Clear juga menyoroti bahwa salah satu alasan utama mengapa kebiasaan baru sulit dipertahankan adalah karena kita sering kali memulai dengan tujuan yang terlalu besar. Ketika kebiasaan baru terlalu sulit atau menguras energi, kita cenderung menyerah lebih cepat. Untuk mengatasi hambatan ini, Clear menyarankan agar kita memulai dari versi terkecil dari kebiasaan tersebut.

Contoh:

Jika Anda ingin mulai berlari setiap hari, jangan langsung menargetkan 5 kilometer. Sebaliknya, mulailah dengan berlari selama 5 menit. Versi kecil dari kebiasaan ini akan lebih mudah untuk dilakukan dan memungkinkan Anda untuk membangun momentum tanpa merasa terbebani.

Mengapa Ini Efektif?

Dengan memulai dari versi kecil, Anda menurunkan resistensi mental yang biasanya muncul ketika kita harus melakukan sesuatu yang besar atau menantang. Seiring waktu, setelah kebiasaan kecil ini sudah mapan, Anda dapat secara bertahap meningkatkannya menjadi versi yang lebih besar.

Tip Praktis: Mulailah dengan “aturan 2 menit”, yaitu versi kebiasaan yang bisa Anda selesaikan dalam waktu 2 menit. Misalnya, daripada menargetkan membaca 50 halaman, mulailah dengan membaca 1 halaman setiap hari.

Kesimpulan: Cara Terbaik untuk Memulai Kebiasaan Baru

Bab kelima dari Atomic Habits memberikan strategi yang sangat jelas dan efektif untuk memulai kebiasaan baru dengan menggunakan niat implementasi, habit stacking, dan menciptakan lingkungan yang mendukung. Selain itu, dengan memulai dari versi kecil dari kebiasaan yang ingin Anda bangun, Anda mengurangi hambatan untuk memulainya dan meningkatkan peluang keberhasilan jangka panjang.

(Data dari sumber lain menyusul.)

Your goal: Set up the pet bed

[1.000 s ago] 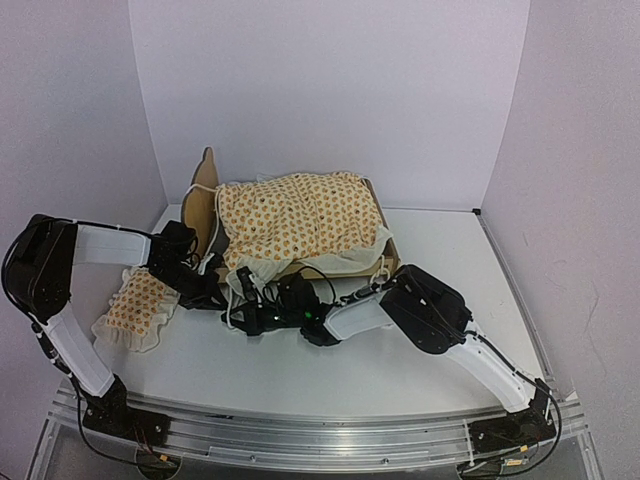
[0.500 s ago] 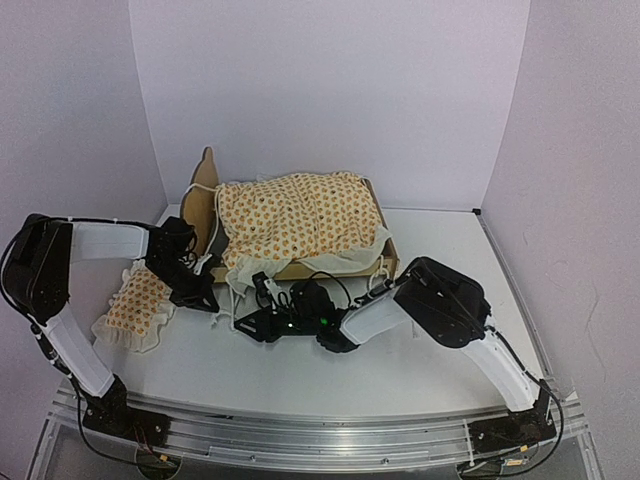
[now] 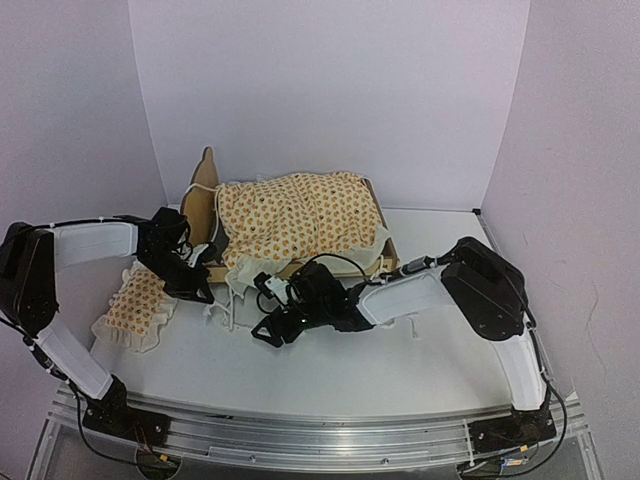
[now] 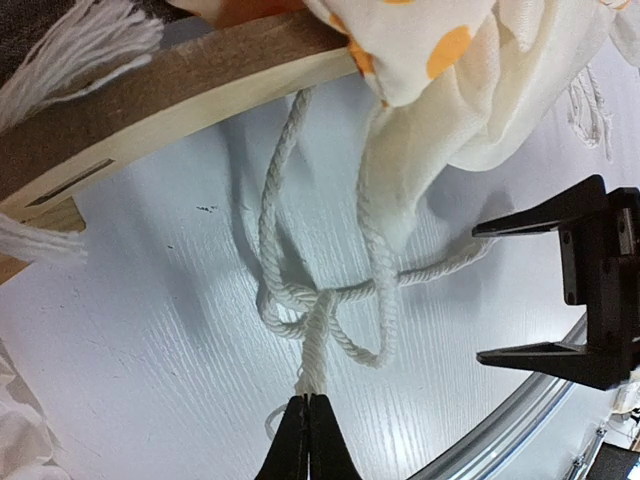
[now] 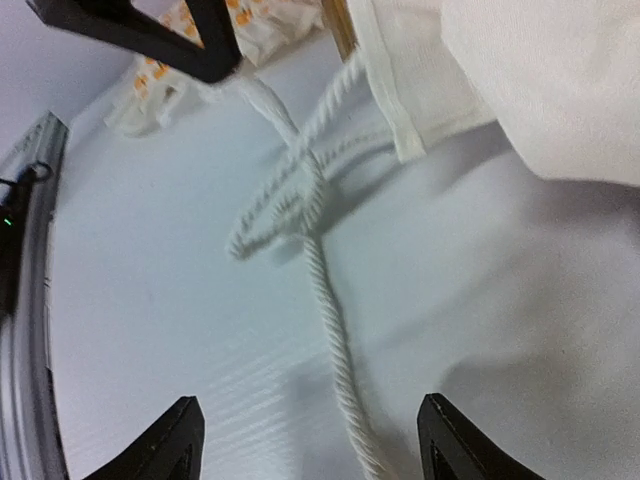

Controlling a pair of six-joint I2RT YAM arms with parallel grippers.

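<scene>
The left gripper [image 4: 306, 405] is pinching shut on the end of a knotted white cord [image 4: 312, 365] low in its wrist view. The right gripper [image 5: 310, 402] is hovering released, fingers spread wide over that cord. The pet bed [image 3: 205, 200] is sitting at upper centre.

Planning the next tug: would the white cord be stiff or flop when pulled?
Probably floppy: the cord lies in loose loops on the table. Its twisted strands likely grip well; the shut left gripper pinches it. A hard tug might drag the bedding it hangs from.
</scene>
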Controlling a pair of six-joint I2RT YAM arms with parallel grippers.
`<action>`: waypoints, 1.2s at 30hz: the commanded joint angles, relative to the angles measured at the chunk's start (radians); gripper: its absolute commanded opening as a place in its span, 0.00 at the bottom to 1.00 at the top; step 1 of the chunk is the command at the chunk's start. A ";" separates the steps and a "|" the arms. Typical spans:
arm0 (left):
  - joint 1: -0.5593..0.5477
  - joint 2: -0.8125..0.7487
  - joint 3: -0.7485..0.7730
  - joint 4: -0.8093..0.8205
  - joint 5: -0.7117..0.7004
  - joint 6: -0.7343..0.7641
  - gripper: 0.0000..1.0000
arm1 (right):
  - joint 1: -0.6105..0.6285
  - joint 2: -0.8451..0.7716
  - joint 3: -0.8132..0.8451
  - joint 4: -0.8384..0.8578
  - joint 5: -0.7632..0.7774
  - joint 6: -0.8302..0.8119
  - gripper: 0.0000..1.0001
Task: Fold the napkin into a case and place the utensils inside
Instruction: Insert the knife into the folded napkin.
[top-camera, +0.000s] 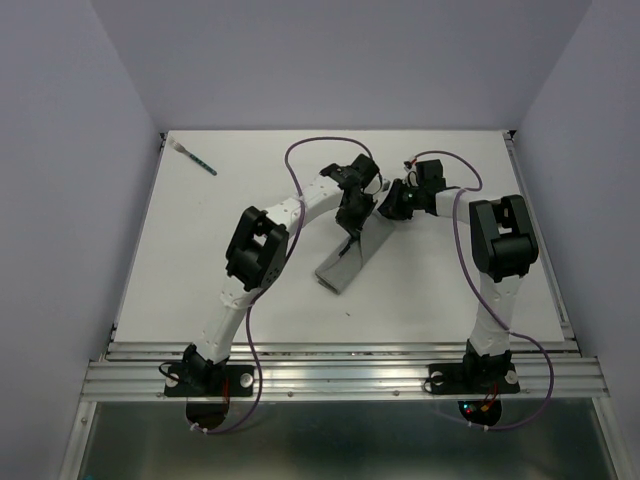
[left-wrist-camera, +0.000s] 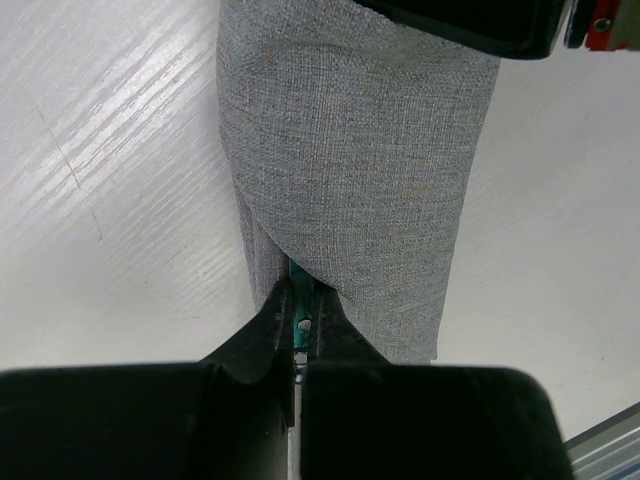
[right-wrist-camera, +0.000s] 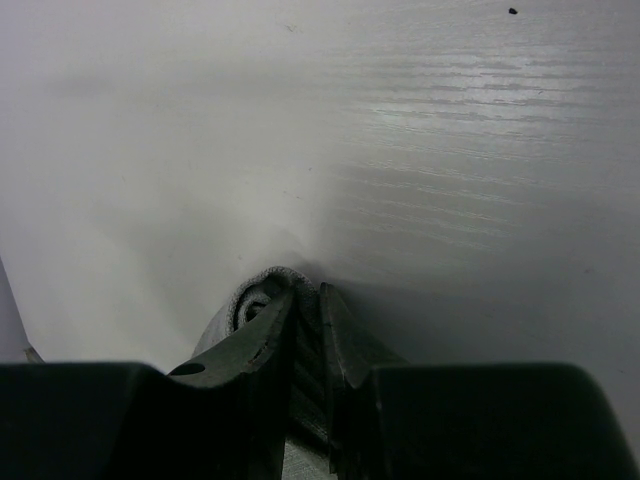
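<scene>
A narrow grey cloth case (top-camera: 340, 268) lies at the table's centre. The left gripper (left-wrist-camera: 300, 300) pinches a teal-handled utensil (left-wrist-camera: 299, 335) at the case's mouth. The right gripper (right-wrist-camera: 308, 300) is closed on the case's far end. Both arms bend inward. A second utensil (top-camera: 196, 160) lies near the far left corner of the white table (top-camera: 200, 270), which has pale lilac walls (top-camera: 60, 150) around it.

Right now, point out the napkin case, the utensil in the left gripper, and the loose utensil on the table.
napkin case (left-wrist-camera: 350, 150): left wrist view, middle of its grey cloth.
held utensil (left-wrist-camera: 300, 322): left wrist view, teal handle end.
loose utensil (top-camera: 203, 165): top external view, teal handle.
</scene>
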 joint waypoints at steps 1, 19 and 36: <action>0.006 0.005 0.066 0.052 -0.003 0.015 0.00 | 0.035 -0.005 -0.021 -0.057 -0.011 -0.029 0.22; 0.014 -0.021 0.034 0.067 -0.006 -0.031 0.36 | 0.035 -0.013 -0.027 -0.060 -0.005 -0.032 0.22; 0.014 -0.111 -0.078 0.067 -0.049 -0.035 0.38 | 0.035 -0.025 -0.031 -0.063 -0.005 -0.031 0.22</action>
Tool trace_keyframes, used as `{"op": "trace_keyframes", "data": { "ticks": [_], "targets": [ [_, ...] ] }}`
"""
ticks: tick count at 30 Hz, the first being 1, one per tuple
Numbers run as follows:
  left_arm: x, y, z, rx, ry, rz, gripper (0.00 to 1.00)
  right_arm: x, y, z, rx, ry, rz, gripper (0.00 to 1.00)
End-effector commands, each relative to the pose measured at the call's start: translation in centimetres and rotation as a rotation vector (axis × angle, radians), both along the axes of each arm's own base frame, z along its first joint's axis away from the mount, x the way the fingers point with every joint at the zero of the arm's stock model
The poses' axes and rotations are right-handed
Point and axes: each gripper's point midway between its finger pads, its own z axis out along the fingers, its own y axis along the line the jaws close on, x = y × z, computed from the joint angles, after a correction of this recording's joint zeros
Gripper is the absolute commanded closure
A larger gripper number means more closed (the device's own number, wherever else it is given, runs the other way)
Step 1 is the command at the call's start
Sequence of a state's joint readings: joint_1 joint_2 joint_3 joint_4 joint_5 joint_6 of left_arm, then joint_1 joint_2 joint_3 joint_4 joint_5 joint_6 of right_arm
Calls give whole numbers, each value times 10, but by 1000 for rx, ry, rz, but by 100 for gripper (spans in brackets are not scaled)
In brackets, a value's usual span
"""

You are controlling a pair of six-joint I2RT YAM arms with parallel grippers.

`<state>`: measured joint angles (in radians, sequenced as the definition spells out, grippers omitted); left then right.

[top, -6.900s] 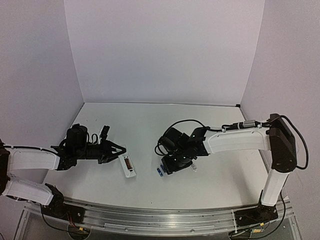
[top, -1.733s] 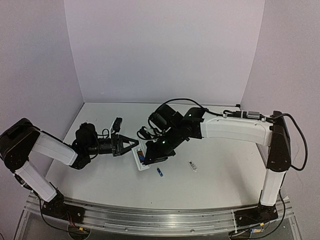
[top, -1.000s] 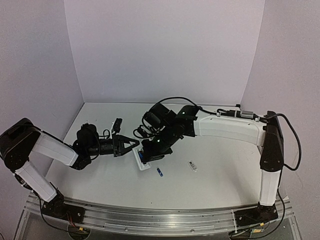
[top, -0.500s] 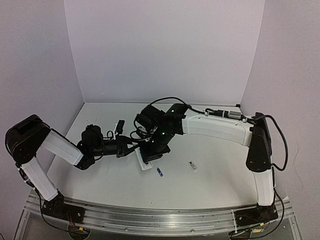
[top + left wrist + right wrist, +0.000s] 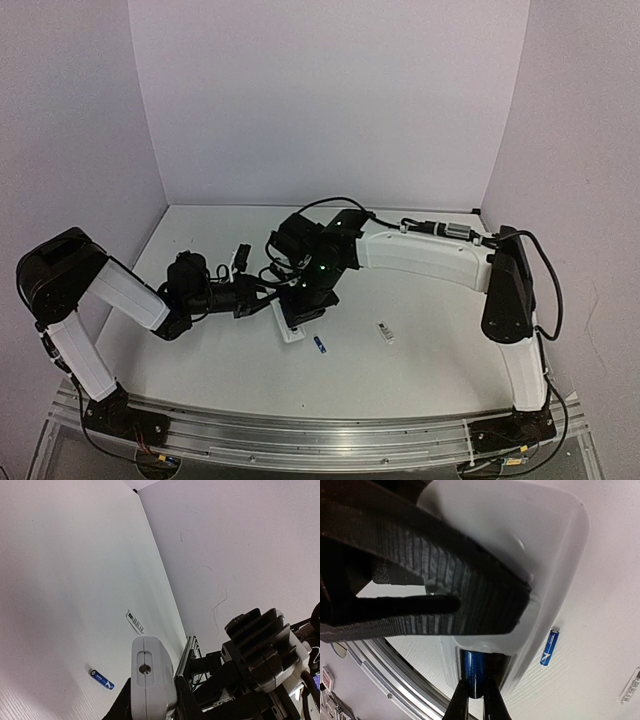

Untuk merangkum, berikut adalah langkah-langkah utama yang dapat Anda ambil untuk memulai kebiasaan baru:

  1. Gunakan niat implementasi untuk membuat kebiasaan jelas dengan menentukan waktu dan tempat yang spesifik.
  2. Manfaatkan habit stacking untuk menyandarkan kebiasaan baru pada kebiasaan lama yang sudah ada.
  3. Ciptakan lingkungan yang mendukung dengan menempatkan pemicu visual yang mengingatkan Anda tentang kebiasaan baru.
  4. Mulailah dari yang kecil agar lebih mudah memulai dan mempertahankan momentum.

Dengan menerapkan strategi-strategi ini, Anda dapat membangun kebiasaan positif yang lebih mudah dijaga dan bertahan dalam jangka panjang.